Brooks and McQuaig view the increased concentration of wealth in the hands of the most affluent Canadians as a serious social problem. Their major proposed policy response is to drastically increase taxes on high-income Canadians. The rich benefitted disproportionately from recent economic growth, their argument holds, and by taxing them more the rest of society can recapture some of the wealth.
The obvious concern is that higher taxes for top earners would stifle economic growth. McQuaig and Brooks anticipate this response, describing it as discredited “right-wing theory.” As evidence, the authors point to the early postwar period during which top tax rates and the pace of economic growth were both high. In Canada, the top marginal rate was almost 80 percent until the late 1960s. In the United States, the top rate was 90 percent in those high-growth years.
These numbers alone appear to make a slam dunk case against the notion that high taxes on top earners stifle growth. The reality, however, is more complicated. Although official top rates were high back then, there were countless loopholes high-income individuals exploited to keep tax bills manageable. The history of tax rates in Canada has been a process of lowering top rates while closing these loopholes, rationalizing the system while keeping the share of taxes paid by wealthy Canadians roughly unchanged.
In 1999, Simon Fraser University economist Herb Grubel calculated changes in the share of all income taxes paid by high-earners over time. Grubel found that in 1967, when Canada had an 80 percent top rate, the top one percent of earners paid approximately 18 percent of all income taxes collected by the federal government. Amazingly, despite large top rate reductions, the percentage of income taxes paid by the top one percent barely budged over the next thirty years. Rapid real income gains at the top partly offset rate reductions, but the elimination of loopholes also played an important role in keeping the share of income taxes paid by high-earners constant as rates fell dramatically.

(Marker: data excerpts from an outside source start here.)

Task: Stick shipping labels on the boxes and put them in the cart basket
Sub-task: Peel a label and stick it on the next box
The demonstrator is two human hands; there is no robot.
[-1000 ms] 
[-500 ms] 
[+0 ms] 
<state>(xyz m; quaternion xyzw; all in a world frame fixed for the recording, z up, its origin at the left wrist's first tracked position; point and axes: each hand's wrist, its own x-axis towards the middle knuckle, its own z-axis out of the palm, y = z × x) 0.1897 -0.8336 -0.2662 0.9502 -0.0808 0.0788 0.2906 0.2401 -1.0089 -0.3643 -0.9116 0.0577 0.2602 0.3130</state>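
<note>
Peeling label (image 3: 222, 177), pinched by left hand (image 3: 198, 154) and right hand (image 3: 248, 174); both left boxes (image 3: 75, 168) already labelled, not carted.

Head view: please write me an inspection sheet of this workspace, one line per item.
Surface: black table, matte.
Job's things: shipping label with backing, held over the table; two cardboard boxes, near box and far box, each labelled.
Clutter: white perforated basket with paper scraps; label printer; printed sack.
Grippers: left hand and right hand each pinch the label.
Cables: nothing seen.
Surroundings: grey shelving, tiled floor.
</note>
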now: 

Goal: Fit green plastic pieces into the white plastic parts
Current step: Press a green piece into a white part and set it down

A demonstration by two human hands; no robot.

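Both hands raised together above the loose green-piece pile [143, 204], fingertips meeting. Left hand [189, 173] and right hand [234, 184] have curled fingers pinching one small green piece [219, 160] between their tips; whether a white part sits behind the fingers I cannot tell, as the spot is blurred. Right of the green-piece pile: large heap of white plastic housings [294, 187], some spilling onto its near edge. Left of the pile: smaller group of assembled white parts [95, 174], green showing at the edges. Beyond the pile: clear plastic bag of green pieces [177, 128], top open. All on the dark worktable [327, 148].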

Thanks to loopholes, incentives to shift money abroad and the ability to participate in black markets, the high official tax rates in early postwar North America were relatively easy to get around. David Frum has written that high marginal rates in the United States “functioned more as symbols than as real means of redistribution.” Grubel’s data suggests the same was at least partly true in Canada. The evidence from the postwar era shows you can get away with stratospheric tax rates without crushing economic growth – if there are ways for people to avoid those taxes. It does not prove we could actually extract 80 percent of highly productive people’s incomes without strangling the economy.
Furthermore, even if the evidence did suggest high taxes didn’t dampen growth in the postwar years, that wouldn’t mean the results would be the same today. There is now a global market for executives, and high earners are increasingly footloose. The miserable results of the recent creation of a “millionaire tax” in Maryland show what can happen when jurisdictions try to disproportionately hike taxes on top earners. One-in-eight of Maryland’s million dollar earners in 2007 filed no return at all in 2008, when the tax went into effect. Some people had died, but others just moved. Total income taxes collected from millionaire filers plunged 22 percent. This example shows raising taxes on high earners can backfire if done incautiously.
Contrary to McQuaig and Brooks’ suggestion, the evidence from the early postwar era does not show that we could safely extract much more tax revenue from high-earners. A system that actually taxed productive activity at anywhere near 80 percent on a large scale would almost certainly slow down the economy. This is not “right-wing theory,” it is mainstream economic thought. The authors have identified a real economic malady in slow income growth for middle-class and poor households. Their proposed remedy, however, would likely reduce economic growth, hurting families across the entire income distribution.